### Problem statement
Among the lines below, a stretch begins at the one with "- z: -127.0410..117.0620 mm" and ends at the one with "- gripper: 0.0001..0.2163". Repeat that stretch exactly, ends included.

Records from a dataset:

^^^^

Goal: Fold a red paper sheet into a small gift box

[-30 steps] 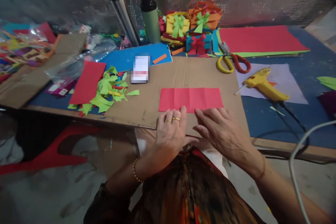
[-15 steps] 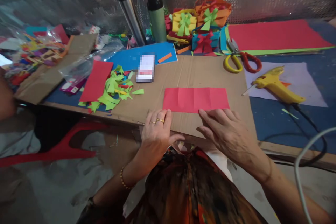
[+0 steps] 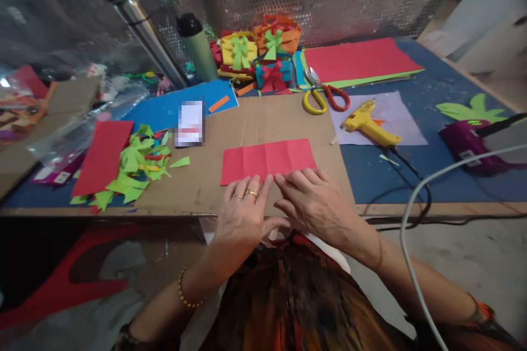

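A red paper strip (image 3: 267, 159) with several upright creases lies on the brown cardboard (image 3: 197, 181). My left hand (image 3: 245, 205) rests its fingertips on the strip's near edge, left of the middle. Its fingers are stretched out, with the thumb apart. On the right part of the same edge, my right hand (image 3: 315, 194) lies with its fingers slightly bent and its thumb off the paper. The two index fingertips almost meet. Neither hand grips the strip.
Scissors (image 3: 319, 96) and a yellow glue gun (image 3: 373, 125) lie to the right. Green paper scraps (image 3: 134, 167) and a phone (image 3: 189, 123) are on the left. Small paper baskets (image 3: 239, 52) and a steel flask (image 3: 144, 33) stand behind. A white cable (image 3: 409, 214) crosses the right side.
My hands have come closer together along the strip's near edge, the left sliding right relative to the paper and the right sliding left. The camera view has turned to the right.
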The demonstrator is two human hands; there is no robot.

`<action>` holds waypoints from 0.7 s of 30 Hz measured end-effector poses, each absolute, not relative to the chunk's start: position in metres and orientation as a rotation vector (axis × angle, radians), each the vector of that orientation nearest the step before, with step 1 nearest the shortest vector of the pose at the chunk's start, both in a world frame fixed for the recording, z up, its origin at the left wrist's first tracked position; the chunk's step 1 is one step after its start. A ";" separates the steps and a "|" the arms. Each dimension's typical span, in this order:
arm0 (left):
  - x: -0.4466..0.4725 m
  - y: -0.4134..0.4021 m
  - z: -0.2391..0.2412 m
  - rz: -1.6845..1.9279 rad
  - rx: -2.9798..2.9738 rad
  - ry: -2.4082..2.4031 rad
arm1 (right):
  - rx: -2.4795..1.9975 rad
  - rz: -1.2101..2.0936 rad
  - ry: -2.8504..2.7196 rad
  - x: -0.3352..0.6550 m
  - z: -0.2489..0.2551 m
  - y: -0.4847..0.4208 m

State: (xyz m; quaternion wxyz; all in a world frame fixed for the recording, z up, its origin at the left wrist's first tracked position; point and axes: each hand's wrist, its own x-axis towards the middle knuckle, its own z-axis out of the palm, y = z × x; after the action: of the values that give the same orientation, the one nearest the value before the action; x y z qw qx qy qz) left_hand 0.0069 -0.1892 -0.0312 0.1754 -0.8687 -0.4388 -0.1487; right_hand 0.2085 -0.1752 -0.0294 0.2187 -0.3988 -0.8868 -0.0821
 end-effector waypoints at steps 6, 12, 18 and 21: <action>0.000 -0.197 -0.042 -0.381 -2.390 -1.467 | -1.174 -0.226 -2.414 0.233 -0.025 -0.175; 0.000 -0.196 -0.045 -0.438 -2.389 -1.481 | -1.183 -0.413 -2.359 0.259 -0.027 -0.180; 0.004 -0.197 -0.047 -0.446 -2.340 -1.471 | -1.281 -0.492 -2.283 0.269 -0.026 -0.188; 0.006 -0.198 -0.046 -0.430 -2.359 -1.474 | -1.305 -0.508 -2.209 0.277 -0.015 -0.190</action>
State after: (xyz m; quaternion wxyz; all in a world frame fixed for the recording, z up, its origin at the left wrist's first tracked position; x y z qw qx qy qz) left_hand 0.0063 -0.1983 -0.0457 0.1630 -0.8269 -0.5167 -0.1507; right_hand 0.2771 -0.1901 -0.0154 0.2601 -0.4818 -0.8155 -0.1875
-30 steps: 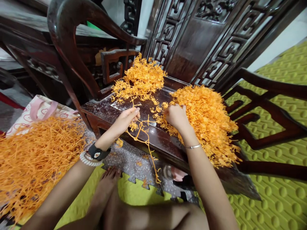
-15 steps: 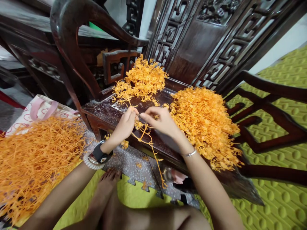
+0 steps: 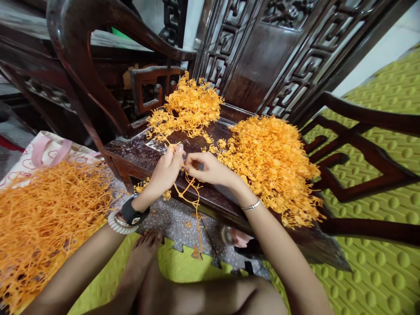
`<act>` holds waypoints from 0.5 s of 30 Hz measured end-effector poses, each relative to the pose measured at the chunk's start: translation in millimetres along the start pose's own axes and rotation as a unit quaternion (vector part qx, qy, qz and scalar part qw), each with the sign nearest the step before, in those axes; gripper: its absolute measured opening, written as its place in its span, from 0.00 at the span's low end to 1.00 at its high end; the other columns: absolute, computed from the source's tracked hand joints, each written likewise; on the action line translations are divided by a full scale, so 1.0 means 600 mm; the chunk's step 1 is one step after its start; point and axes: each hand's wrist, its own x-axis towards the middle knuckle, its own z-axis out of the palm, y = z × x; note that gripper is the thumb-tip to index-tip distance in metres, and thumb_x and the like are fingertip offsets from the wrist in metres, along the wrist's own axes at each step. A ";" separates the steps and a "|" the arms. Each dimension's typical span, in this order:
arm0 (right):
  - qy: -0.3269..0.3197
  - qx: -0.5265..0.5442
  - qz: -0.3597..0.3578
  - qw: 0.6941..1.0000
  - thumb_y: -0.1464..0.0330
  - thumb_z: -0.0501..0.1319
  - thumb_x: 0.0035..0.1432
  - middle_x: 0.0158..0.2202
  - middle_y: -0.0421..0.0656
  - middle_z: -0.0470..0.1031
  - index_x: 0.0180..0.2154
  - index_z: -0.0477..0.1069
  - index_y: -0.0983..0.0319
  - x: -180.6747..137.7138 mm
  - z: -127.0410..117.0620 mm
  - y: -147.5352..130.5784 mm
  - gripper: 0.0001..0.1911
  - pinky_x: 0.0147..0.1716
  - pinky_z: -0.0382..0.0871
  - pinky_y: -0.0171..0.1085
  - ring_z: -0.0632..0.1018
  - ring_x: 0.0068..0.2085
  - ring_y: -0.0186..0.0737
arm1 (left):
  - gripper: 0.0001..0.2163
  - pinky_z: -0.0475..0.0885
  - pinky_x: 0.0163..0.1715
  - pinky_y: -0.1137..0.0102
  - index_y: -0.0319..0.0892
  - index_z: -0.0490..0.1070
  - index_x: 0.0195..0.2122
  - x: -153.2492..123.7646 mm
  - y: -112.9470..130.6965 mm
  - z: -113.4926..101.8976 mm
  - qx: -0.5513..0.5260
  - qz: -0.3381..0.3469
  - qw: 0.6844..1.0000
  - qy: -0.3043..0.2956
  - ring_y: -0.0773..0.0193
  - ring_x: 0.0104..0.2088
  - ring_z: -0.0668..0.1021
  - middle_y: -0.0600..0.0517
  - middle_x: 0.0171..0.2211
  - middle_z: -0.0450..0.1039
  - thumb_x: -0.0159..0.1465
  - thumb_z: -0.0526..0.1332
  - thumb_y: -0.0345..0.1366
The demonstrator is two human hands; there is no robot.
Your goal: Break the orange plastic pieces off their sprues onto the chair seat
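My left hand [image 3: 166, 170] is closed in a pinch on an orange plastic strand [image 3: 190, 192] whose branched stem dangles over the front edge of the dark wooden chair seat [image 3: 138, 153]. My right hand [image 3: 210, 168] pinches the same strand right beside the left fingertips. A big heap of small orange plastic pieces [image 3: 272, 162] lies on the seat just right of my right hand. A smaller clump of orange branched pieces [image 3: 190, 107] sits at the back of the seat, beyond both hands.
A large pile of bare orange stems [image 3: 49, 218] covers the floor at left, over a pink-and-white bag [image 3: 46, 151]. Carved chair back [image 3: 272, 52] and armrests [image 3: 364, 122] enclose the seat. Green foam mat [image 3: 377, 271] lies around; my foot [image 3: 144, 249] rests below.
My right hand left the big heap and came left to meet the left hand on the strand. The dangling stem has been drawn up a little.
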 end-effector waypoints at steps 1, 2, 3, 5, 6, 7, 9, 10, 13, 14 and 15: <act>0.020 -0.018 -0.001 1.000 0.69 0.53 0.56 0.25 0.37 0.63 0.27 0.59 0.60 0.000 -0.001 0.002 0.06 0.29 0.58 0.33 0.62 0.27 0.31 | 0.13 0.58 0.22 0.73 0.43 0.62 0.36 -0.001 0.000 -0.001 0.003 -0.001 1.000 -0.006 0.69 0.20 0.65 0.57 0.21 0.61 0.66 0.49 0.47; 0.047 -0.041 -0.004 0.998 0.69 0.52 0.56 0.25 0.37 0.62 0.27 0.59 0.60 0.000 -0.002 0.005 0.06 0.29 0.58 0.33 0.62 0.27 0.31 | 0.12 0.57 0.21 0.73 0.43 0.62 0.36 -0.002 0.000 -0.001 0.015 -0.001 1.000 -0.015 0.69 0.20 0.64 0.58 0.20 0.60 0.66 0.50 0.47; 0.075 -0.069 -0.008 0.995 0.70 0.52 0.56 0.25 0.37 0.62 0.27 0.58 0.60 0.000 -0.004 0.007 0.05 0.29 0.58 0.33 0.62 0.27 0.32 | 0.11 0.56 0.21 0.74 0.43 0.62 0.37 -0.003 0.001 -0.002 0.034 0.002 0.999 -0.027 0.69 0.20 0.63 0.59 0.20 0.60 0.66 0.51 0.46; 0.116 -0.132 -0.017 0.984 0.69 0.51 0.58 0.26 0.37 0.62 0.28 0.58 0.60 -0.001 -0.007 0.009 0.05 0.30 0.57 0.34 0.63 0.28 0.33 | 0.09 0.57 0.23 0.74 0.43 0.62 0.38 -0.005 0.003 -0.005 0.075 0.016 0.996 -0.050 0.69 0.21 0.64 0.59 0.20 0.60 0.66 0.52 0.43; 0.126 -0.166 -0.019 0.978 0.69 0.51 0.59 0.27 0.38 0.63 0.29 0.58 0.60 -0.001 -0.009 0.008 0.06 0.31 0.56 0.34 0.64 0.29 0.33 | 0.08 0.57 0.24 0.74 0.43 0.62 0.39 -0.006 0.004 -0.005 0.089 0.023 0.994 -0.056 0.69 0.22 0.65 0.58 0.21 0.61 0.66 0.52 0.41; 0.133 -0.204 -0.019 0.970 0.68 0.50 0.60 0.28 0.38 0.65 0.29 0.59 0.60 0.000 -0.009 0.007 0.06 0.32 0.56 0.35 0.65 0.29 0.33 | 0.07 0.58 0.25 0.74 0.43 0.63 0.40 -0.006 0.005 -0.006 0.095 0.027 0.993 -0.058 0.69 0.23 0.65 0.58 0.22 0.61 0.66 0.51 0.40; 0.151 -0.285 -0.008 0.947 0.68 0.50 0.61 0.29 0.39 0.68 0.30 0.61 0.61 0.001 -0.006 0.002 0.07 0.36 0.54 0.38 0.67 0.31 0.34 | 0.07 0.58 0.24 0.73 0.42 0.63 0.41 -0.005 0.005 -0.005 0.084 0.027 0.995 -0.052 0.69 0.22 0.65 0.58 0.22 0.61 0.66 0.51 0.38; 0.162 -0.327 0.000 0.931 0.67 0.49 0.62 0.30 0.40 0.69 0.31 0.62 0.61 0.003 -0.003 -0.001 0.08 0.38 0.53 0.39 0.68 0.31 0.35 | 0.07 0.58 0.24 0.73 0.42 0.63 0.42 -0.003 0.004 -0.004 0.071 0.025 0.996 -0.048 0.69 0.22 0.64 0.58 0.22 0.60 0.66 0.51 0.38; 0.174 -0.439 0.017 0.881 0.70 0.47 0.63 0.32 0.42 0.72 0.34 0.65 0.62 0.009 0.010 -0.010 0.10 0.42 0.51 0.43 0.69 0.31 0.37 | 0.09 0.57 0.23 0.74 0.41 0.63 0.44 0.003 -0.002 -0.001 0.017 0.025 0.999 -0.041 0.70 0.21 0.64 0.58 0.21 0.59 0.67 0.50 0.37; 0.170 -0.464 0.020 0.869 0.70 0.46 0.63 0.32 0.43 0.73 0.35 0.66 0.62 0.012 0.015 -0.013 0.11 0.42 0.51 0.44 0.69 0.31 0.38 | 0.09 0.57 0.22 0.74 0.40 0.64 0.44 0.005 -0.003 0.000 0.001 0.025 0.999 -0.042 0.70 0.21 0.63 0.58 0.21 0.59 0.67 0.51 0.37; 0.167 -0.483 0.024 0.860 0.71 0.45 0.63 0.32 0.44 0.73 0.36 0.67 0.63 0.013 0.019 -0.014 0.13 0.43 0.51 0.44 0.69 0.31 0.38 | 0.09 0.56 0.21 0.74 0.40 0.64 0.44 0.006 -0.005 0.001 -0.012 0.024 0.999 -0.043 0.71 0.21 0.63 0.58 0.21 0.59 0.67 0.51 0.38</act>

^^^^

### Response to the task
  - z: -127.0410..117.0620 mm
  - y: -147.5352..130.5784 mm
  - gripper: 0.0001..0.1911
  - pinky_x: 0.0147..0.1716
  - pinky_z: -0.0382..0.0871
  - pinky_y: -0.0171..0.1085
  - ring_z: -0.0632..0.1018
  - ring_x: 0.0068..0.2085
  - ring_y: -0.0186..0.0737
arm1 (left):
  - gripper: 0.0001..0.2163

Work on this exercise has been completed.